> WHAT YOU WILL DO
Check every line of the data below for the word "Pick", then give only the number of lines that have it.

──────────────────────────────

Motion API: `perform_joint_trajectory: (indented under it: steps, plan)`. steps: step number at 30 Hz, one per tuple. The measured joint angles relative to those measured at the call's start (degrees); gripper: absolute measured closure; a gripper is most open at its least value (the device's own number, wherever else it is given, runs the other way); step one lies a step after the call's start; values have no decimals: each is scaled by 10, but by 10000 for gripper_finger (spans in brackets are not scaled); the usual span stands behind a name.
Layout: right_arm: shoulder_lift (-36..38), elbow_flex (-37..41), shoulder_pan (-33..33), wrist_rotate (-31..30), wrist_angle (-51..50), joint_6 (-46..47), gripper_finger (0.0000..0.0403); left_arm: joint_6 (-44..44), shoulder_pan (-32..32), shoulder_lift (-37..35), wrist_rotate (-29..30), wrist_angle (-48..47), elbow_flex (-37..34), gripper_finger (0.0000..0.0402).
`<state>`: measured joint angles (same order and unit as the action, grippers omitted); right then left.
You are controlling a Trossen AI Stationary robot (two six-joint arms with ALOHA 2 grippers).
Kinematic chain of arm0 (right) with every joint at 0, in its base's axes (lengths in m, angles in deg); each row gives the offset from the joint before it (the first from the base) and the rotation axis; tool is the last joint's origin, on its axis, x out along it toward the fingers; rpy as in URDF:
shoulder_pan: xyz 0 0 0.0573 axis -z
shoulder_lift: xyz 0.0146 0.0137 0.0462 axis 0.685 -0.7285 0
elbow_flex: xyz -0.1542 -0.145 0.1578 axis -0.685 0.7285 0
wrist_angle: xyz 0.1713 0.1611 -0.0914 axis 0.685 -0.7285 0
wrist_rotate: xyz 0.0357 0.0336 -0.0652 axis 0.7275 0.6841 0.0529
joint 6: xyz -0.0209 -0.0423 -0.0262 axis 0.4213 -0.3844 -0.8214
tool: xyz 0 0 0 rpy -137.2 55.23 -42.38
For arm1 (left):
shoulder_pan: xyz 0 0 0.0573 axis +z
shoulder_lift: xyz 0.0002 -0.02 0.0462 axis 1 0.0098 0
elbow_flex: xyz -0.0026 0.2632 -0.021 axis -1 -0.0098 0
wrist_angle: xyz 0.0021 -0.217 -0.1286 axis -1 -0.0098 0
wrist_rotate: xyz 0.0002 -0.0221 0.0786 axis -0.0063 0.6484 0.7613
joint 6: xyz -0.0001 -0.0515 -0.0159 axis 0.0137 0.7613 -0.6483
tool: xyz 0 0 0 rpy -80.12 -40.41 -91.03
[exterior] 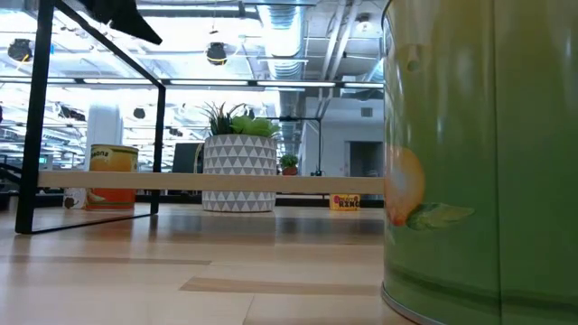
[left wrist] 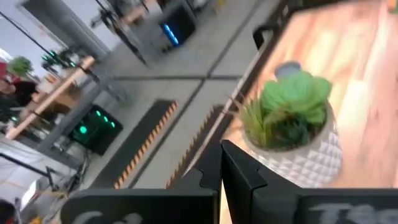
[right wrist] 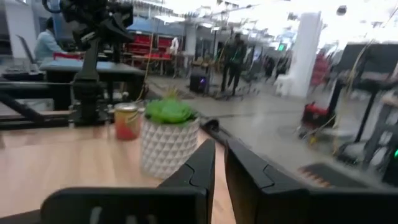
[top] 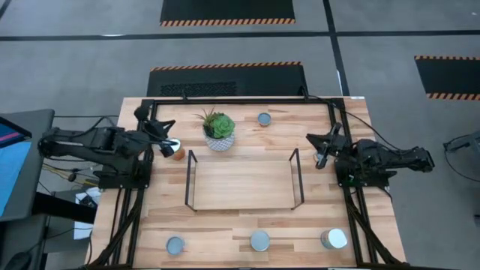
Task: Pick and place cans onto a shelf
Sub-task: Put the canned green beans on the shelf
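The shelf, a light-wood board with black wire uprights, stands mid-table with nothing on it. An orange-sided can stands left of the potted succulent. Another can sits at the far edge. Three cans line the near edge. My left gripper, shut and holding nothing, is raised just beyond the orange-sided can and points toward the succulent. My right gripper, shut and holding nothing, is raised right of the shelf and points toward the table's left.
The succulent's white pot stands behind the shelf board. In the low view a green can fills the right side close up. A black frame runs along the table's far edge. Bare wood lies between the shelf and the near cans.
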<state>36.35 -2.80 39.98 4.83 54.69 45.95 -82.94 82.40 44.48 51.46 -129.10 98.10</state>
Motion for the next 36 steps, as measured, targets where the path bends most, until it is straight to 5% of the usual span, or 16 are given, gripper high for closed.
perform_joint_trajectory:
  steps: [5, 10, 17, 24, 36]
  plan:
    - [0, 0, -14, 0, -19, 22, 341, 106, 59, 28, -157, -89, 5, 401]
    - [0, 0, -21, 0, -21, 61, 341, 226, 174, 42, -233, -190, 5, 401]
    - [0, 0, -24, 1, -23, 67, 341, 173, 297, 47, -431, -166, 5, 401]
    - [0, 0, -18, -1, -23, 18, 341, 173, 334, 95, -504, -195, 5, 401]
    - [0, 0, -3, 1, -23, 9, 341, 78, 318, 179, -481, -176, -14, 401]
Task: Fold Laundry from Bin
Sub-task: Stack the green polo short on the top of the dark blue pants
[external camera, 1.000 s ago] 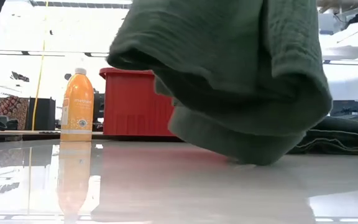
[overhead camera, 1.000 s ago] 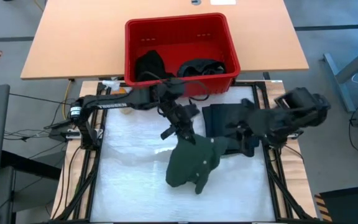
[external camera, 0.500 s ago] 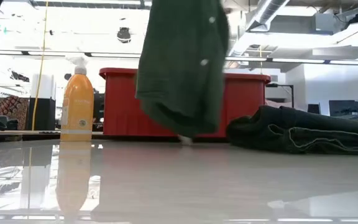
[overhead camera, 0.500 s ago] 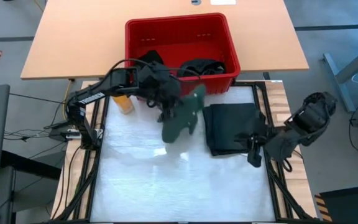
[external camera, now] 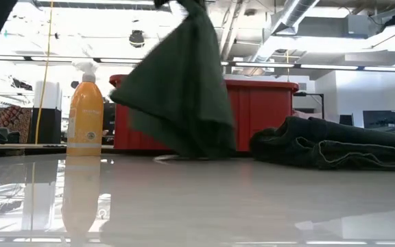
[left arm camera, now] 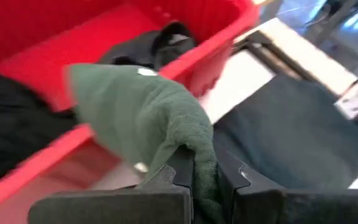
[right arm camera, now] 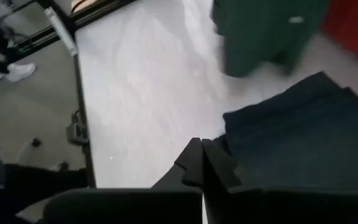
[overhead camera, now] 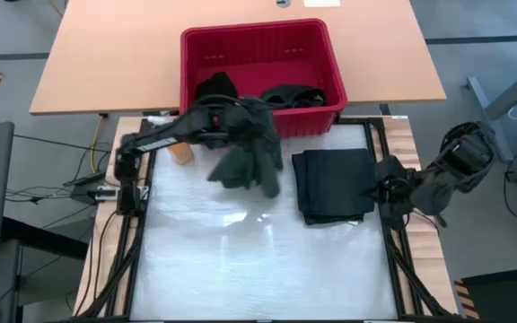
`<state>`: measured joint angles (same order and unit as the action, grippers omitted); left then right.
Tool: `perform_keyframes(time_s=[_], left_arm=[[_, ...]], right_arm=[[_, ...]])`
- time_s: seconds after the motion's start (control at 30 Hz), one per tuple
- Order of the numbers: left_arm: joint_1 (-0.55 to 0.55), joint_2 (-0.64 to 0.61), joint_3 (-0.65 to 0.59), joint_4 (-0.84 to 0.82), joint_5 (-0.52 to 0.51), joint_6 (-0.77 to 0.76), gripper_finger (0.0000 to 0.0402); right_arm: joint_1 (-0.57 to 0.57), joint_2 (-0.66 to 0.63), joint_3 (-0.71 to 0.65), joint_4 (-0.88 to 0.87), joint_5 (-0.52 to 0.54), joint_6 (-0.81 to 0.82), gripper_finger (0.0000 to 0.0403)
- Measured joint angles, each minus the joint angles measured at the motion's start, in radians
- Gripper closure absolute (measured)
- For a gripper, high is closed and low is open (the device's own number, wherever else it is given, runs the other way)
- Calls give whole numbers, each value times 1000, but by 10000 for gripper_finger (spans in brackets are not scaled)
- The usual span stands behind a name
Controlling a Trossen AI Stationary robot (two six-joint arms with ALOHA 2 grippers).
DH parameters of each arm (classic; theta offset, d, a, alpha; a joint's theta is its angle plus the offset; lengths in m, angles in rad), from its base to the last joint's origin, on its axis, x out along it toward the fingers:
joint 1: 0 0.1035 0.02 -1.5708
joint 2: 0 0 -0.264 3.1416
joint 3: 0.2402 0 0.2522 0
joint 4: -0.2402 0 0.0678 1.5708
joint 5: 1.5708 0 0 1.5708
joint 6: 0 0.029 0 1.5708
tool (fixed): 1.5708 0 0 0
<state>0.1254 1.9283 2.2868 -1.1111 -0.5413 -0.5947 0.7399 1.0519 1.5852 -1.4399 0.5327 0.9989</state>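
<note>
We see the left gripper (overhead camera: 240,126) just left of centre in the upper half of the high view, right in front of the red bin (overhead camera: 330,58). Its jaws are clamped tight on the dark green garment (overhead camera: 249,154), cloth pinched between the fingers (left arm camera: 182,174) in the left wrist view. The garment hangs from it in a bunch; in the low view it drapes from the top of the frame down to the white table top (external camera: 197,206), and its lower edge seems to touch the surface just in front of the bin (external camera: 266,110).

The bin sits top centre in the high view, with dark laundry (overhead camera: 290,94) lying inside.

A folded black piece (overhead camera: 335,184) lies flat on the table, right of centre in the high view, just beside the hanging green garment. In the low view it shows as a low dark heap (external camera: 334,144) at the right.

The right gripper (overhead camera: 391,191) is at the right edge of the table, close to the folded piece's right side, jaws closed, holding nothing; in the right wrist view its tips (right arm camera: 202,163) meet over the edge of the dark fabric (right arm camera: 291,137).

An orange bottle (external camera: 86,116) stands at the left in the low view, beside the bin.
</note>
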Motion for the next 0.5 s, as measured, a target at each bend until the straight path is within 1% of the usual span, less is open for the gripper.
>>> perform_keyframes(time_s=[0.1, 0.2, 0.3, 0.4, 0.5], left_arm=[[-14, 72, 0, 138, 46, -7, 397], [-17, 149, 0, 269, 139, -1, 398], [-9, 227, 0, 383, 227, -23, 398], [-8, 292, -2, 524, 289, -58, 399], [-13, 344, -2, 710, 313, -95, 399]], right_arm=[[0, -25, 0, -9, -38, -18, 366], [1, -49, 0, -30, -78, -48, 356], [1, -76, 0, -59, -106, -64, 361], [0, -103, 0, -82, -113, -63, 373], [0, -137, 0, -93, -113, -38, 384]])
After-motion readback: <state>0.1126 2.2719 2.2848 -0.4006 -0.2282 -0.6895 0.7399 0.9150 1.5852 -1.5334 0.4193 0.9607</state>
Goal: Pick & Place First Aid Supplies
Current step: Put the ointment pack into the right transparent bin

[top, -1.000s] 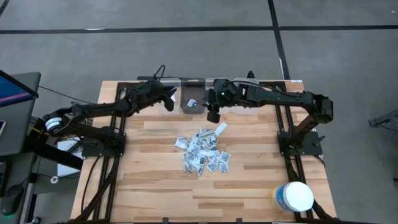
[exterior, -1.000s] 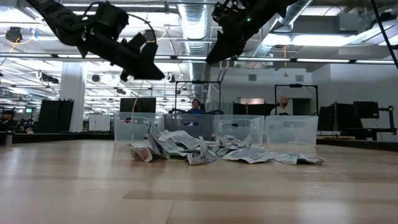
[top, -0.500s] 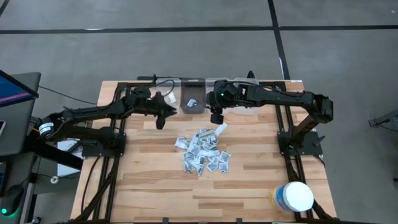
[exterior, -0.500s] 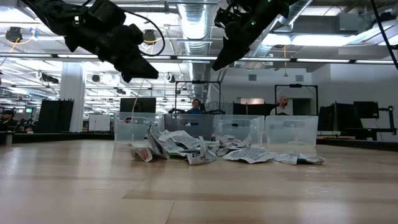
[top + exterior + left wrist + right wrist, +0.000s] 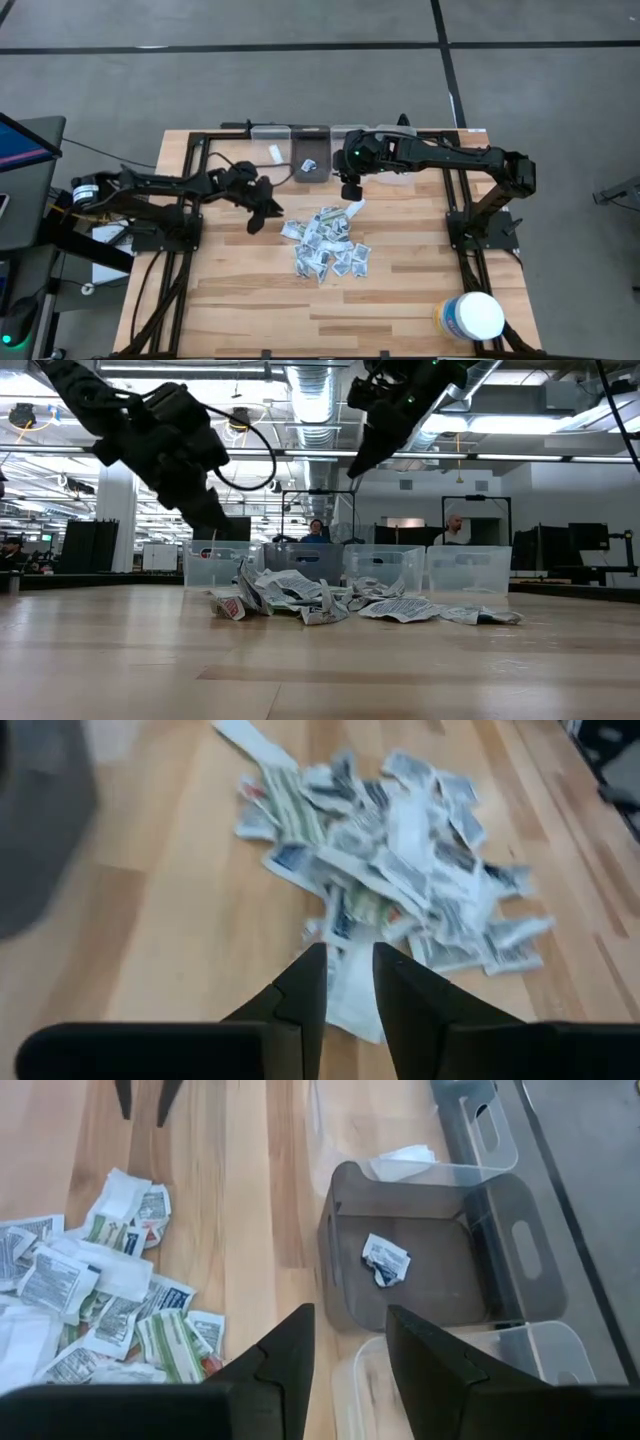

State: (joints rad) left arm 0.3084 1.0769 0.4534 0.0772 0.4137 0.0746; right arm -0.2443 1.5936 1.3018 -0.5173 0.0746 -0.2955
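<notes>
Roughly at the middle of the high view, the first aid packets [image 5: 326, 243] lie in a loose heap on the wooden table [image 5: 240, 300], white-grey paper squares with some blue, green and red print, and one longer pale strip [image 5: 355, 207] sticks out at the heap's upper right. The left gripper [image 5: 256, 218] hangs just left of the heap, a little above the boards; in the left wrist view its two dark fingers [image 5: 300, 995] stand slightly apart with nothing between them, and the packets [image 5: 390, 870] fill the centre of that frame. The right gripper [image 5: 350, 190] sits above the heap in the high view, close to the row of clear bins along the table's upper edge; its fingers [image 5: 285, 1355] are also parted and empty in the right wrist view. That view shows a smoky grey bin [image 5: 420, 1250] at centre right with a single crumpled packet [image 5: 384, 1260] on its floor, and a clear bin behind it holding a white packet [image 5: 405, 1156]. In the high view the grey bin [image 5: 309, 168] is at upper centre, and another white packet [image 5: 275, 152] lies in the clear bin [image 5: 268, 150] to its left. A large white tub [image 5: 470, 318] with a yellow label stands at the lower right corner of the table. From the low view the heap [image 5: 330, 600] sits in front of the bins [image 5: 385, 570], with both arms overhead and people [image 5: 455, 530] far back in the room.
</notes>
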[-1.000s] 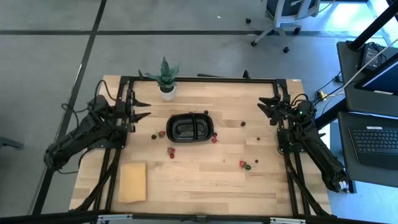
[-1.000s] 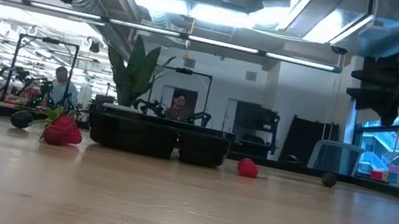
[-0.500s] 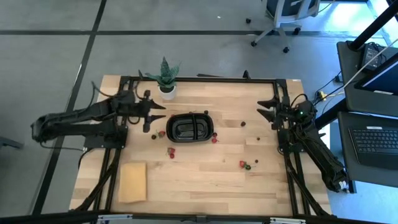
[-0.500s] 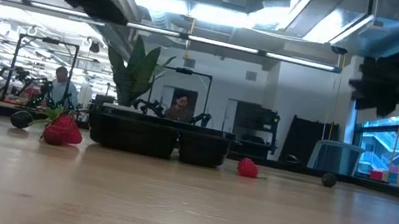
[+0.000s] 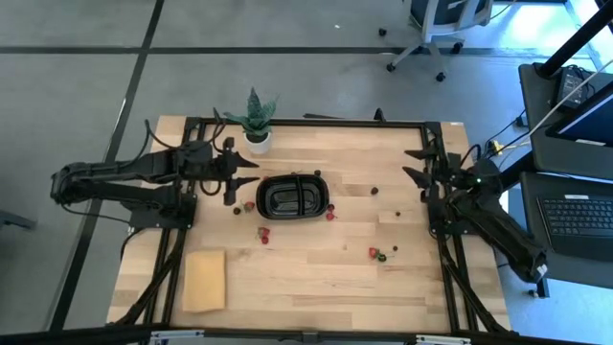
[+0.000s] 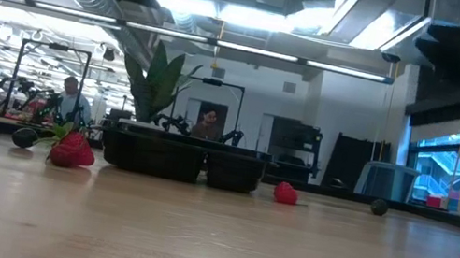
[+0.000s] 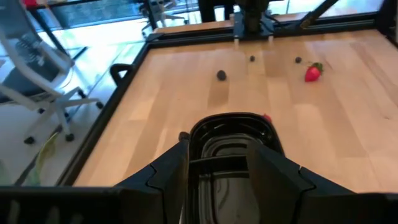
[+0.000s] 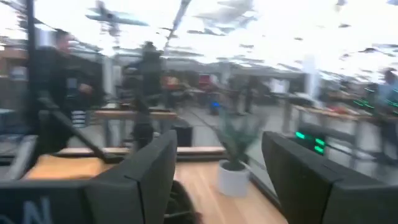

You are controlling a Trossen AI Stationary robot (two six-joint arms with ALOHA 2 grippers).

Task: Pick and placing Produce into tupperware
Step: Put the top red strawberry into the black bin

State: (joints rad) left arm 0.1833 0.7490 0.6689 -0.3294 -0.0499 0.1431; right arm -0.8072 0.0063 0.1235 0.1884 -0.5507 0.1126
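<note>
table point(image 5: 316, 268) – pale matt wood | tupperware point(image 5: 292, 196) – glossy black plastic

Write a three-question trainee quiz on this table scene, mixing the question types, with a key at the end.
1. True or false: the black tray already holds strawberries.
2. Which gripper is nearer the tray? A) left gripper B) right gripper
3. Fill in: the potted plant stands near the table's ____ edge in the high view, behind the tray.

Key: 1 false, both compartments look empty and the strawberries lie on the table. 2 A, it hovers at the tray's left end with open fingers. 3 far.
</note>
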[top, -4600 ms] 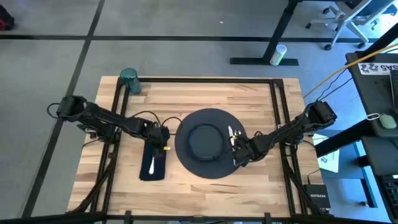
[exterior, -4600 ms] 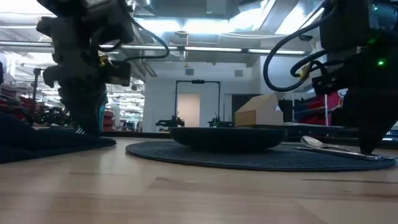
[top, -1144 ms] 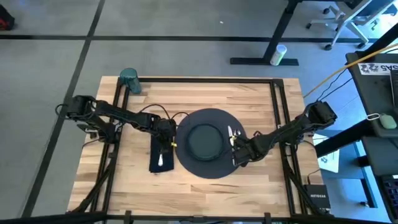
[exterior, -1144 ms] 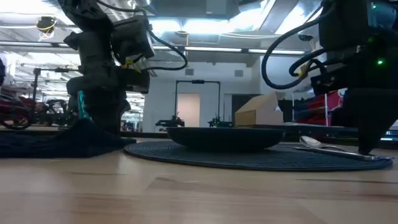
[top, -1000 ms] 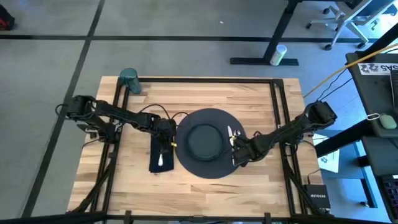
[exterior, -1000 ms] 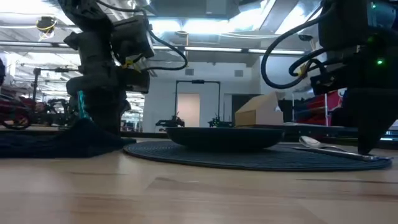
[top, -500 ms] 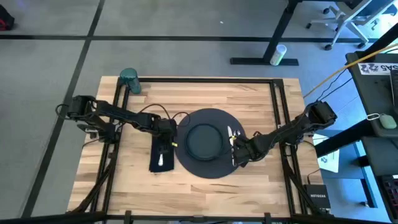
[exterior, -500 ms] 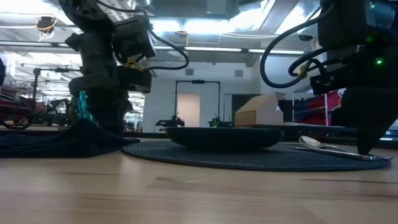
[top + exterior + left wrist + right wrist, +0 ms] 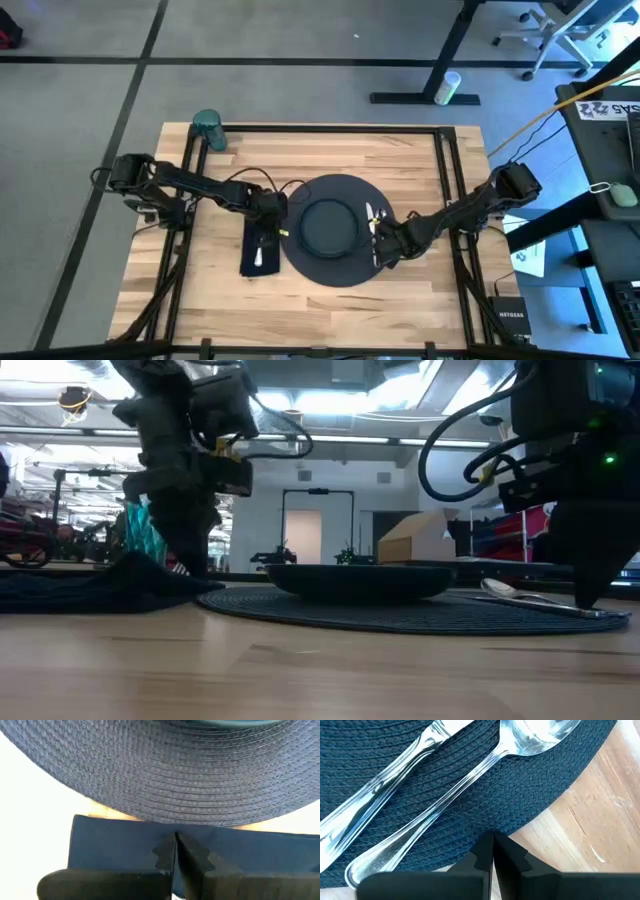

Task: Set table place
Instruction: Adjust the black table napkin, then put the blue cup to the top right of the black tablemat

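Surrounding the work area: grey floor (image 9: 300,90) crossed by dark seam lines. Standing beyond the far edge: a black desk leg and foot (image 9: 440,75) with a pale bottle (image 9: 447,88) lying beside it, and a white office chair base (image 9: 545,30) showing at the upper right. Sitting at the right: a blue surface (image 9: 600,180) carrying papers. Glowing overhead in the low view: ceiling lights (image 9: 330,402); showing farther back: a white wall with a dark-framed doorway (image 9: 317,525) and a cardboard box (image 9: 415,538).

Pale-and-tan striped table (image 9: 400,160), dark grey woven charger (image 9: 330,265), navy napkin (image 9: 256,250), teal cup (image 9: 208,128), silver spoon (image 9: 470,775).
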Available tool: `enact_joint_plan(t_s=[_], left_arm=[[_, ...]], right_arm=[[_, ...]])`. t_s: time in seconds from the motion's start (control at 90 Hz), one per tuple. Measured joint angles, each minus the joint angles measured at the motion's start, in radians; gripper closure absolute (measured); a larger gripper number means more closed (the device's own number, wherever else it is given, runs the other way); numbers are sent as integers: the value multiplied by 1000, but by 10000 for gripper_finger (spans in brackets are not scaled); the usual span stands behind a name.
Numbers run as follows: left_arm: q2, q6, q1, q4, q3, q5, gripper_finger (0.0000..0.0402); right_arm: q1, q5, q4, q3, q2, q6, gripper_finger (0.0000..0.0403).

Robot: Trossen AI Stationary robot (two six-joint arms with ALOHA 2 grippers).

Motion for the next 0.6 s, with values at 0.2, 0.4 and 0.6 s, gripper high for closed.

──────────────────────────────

> REPLY
3